[Assigned task]: Restate word for word the lines of the material below, from the line with "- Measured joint" to the line with "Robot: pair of", both lines included, and no others.

___ Dataset content

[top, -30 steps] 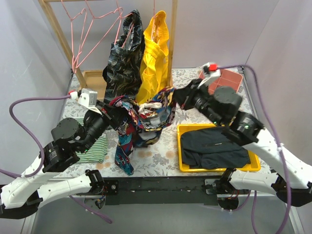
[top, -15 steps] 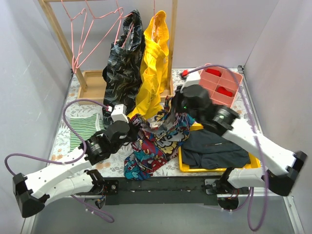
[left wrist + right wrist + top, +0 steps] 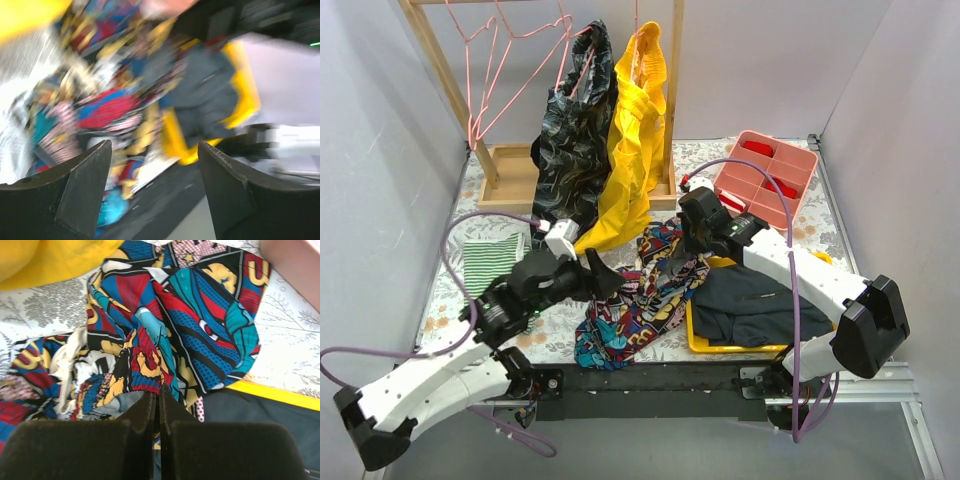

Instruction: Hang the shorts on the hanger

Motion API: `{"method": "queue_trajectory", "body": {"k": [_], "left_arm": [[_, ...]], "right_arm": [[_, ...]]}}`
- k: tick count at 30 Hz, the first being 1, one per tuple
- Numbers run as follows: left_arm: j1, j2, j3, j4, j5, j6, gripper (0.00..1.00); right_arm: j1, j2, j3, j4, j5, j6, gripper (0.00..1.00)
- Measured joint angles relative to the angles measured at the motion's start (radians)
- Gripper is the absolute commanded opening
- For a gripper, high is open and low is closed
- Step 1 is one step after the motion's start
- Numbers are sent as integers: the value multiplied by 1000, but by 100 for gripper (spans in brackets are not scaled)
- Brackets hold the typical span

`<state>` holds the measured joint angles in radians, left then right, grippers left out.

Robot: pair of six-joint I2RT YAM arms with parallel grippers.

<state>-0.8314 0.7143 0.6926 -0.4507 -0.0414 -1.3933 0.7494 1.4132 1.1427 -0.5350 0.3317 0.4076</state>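
**Top external view.** The floppy comic-print shorts (image 3: 638,295), in red, blue, black, white and yellow, lie rumpled on the table's floral cloth (image 3: 450,290). Their long axis runs on a diagonal. The upper end is at the right gripper (image 3: 682,250) and the lower end points toward the near edge, left of the flat yellow plastic tray (image 3: 692,335). A dark folded garment (image 3: 760,300) fills that tray. The left gripper (image 3: 608,278) sits at the shorts' left edge. The thin pink wire hanger (image 3: 470,95) is one of several alike on the wooden rack (image 3: 440,70) at the far left, well apart from the shorts. A black-grey patterned garment (image 3: 570,130) and a plain yellow garment (image 3: 635,120) hang beside it. A pink compartment box (image 3: 770,175) stands at the far right, and a green-striped cloth (image 3: 485,260) lies on the left.

**Left wrist view.** Everything here is blurred by motion. The left gripper (image 3: 152,147) has its two dark fingers (image 3: 82,185) spread wide with nothing between them. Beyond them lie the shorts (image 3: 100,105), the yellow tray (image 3: 245,95) and the dark garment (image 3: 205,90).

**Right wrist view.** The right gripper (image 3: 158,395) has its black fingers (image 3: 140,415) pressed together, pinching the shorts (image 3: 180,315) at their gathered elastic waistband. The printed cloth fans away from the tips, creased and soft. Its far edge lies under the yellow garment (image 3: 45,260) and its right edge over the tray's rim (image 3: 275,392). The dark garment (image 3: 260,420) lies below that rim.
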Motion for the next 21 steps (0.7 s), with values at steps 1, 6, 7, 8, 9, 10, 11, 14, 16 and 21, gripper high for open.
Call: {"method": "queue_trajectory", "body": {"k": [1,6,7,8,9,10,11,14,16,21], "left_arm": [[0,-27,25,1,8,10,70],[-1,-64,306,-6,-93,123,71],[-1,-35,385,-3,-135,163,73],[-1,4,454,10,-175,198,74],[0,55,534,20,-220,238,76],[7,108,599,37,-257,277,79],[23,165,658,58,-284,316,79],[130,329,815,78,-301,393,79],[260,452,929,69,-247,409,75],[652,690,1112,69,-15,364,68]], "right_arm": [[-1,0,0,7,-10,-1,1],[-6,0,0,31,-49,-6,1],[-6,0,0,37,-58,-7,1],[-7,0,0,43,-67,-8,1],[-8,0,0,45,-73,-9,1],[-8,0,0,46,-80,-11,1],[-8,0,0,47,-84,-12,1],[-8,0,0,49,-102,-17,1],[-9,0,0,53,-113,-21,1],[-9,0,-2,66,-140,-27,1]]}}
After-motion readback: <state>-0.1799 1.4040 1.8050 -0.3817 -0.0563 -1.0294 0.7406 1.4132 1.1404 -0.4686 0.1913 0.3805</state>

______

[Solution to this task]:
- Measured joint angles relative to the angles measured at the motion's start (radians)
- Gripper is the absolute commanded opening
- For a gripper, high is open and low is closed
- Step 1 is one step after the motion's start
- Numbers are sent as integers: the value multiplied by 1000, but by 100 for gripper (spans in brackets are not scaled)
- Brackets hold the typical span

`<state>` holds the measured joint angles in radians, left then right, grippers left out.

Robot: pair of six-joint I2RT YAM arms with parallel grippers.

The requested output is now complete.